The WHO says community transmission starts in cities and spreads, though it is not classified as a separate stage, noting that cities act as centres of community transmission, as well as entry points into further country-wide transmission through national and international travel and trade and that they also often serve as points for health-care surge.
The fish-market cluster from Peliyagoda, north of Colombo, has particular significance for the spread of the infection far and wide.
Officials initially attributed all discovered cases to the Minuwangoda cluster which emerged on October 3.

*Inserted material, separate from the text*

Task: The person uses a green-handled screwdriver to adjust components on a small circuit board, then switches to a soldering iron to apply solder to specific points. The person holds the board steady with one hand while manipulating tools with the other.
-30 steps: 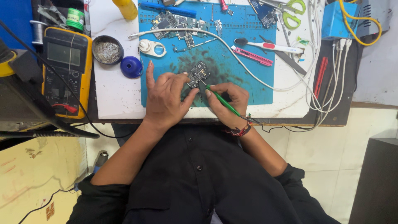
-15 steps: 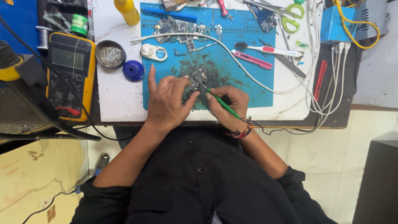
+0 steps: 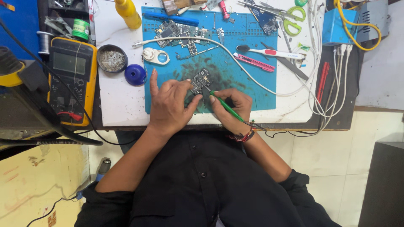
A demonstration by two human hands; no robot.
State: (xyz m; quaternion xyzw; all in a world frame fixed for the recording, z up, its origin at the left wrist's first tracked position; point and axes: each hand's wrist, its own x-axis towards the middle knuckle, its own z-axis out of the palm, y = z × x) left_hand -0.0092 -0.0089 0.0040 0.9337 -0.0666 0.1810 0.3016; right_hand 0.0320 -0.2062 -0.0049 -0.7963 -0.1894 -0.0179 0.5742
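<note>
A small dark circuit board [image 3: 200, 81] lies on the blue work mat [image 3: 248, 80]. My left hand [image 3: 168, 105] pinches the board's near edge with thumb and fingers, the index finger stretched out toward the far side. My right hand [image 3: 231, 107] grips a thin green tool [image 3: 225, 106] like a pen, its tip touching the board. A red band circles my right wrist.
A yellow multimeter [image 3: 70, 77] sits left, beside a round tin [image 3: 112, 59] and a blue cap [image 3: 135, 75]. More circuit boards [image 3: 176, 33], a pink knife [image 3: 253, 62], a toothbrush [image 3: 269, 52], green scissors [image 3: 290, 17], a yellow bottle [image 3: 128, 13] and white cables [image 3: 315, 84] crowd the far side.
The view has shifted slightly, so the bench sits lower in the picture. Both hands stay on the board, with only small movements of the tool tip.
</note>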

But on October 20 random tests at the Peliyagoda fish-market, after several fish vendors were infected, found an even larger cluster. Health Authorities have already said the Minuwangoda and fish-market clusters have been cross infecting.
Workers going from Colombo port and several apparel factories have also taken the disease home. In many rural areas, patients are turning up from a cluster at the Colombo Dockyard, as the Colombo Port saw a surge in cases.

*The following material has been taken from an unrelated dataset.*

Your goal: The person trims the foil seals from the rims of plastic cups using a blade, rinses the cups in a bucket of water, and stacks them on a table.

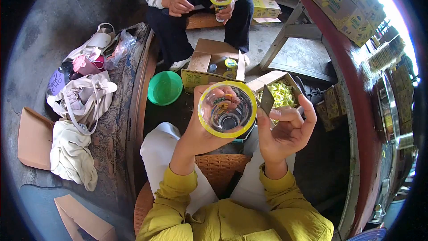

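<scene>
A clear plastic cup (228,122) with a yellow rim faces the camera, its inside visible down to the round base. My left hand (195,127) is wrapped round the cup from the left. To the right of the rim, my right hand (285,129) pinches a thin dark blade (266,101) between thumb and finger, its other fingers curled loosely. The blade points up, close beside the cup's rim. Behind my hands lies an open box (292,82) filled with yellow-green strips.
Opposite sits a person (196,13) holding another yellow-rimmed cup (220,2). Between us are an open carton (194,78) with cups and a green basin (165,88). Bags (84,98) lie on a bench at left; a red-edged table (343,62) stands at right.
</scene>
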A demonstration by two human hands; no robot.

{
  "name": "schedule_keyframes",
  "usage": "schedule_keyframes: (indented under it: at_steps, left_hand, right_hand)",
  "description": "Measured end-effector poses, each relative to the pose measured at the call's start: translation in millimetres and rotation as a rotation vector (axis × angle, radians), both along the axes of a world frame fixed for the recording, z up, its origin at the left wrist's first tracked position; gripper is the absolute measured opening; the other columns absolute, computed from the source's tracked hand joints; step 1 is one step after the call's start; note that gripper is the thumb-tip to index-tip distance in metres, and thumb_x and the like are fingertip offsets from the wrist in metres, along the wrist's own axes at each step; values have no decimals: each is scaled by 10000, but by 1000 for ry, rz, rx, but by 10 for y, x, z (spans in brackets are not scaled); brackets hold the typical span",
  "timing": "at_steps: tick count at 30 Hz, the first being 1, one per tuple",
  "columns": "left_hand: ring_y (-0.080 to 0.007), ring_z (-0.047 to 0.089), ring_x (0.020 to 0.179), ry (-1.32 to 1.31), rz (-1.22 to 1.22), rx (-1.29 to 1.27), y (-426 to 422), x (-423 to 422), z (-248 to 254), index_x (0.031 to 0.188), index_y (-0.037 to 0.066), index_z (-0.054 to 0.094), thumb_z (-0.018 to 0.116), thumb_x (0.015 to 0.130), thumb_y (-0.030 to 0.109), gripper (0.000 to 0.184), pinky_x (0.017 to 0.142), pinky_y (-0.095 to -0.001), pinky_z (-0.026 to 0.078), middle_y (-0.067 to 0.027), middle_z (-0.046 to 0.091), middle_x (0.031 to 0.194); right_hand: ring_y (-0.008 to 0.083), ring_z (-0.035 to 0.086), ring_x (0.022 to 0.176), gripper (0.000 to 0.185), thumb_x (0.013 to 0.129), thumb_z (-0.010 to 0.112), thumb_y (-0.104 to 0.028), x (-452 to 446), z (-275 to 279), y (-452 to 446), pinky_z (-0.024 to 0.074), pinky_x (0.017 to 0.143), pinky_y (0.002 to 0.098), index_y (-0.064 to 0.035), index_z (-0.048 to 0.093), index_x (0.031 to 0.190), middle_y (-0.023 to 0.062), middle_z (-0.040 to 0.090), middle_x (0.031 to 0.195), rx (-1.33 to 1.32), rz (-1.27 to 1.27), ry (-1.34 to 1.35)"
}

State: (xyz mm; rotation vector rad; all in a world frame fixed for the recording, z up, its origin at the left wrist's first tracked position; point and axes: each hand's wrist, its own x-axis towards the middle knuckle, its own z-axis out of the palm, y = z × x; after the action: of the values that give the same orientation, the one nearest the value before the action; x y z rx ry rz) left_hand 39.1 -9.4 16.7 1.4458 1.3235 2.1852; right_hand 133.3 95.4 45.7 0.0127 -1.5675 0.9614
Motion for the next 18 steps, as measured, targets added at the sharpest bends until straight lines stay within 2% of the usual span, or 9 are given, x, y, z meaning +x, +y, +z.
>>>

However, Sri Lanka’s Chief Epidemiologist Sudath Samaraweera has said that numbers from the Minuwangoda cluster have started to fall.
Meanwhile, in northern Colombo, several older people with chronic diseases have died in their homes. Only one person in Colombo 13 was a contact of a known traced case, according to information publicly available.
Out of 30 deaths reported in Sri Lanka, 17 have been home deaths attributed to coronavirus after post-mortem examination.
As clusters multiplied Sri Lanka dropped institutional quarantine, converted the facilities into treatment centres as started to quarantine first contacts at home.
Officials are now saying it is the responsibility of the public to protect their elders.
“If you take this virus home, and if your mother and father or grandparents get it, the bigger chance is that they will die, rather than recover,” Jayaruwan Bandara, spokesman for Sri Lanka’s Health Ministry told reporters recently, urging, “The responsibility is yours. Carry out the responsibility for them. If you go out do not bring it in.”
Institutional quarantine stops infections of second level contacts in a family where the first contact has not completed the incubation period, observers have said
.If first contacts are not in institutional quarantine the chances of family members including the elderly getting infected is higher, observers familiar with the practices followed in the most successful countries in East Asia say.
If contact tracers get to the contact before the incubation period is over and takes a first contact to a centre, other family members will not get infected.
However, if first contacts are kept at home until they develop the disease and becomes a patient, there is a greater chance of other family members becoming infected increasing pressure on hospital beds and intensive care units
There is in general about a six-day window for tracers to find contacts, before they get to the next level, according to researchers in East Asia.
On November 3, a 68-year old woman from Jampettah Street died at home while under home quarantine. “A family member of the deceased woman was diagnosed as COVID-19 and other members were under home quarantine,” the state information office said.
It was not clear whether the infected family member had already developed the disease by the time tracers found him.
Another person who had committed suicide also had a family member taken to hospital. It is not clear whether the other home deaths are related to known contacts and whether family members were found.
Meanwhile, President Rajapaksa had asked officials to ensure that home quarantine is enforced after curfews are lifted.
“While paying special attention to close associates and the areas they belong to in the event infected persons are found in the community, and if necessary, declare those areas as isolated,” the President’s Office quoted him as saying in a statement.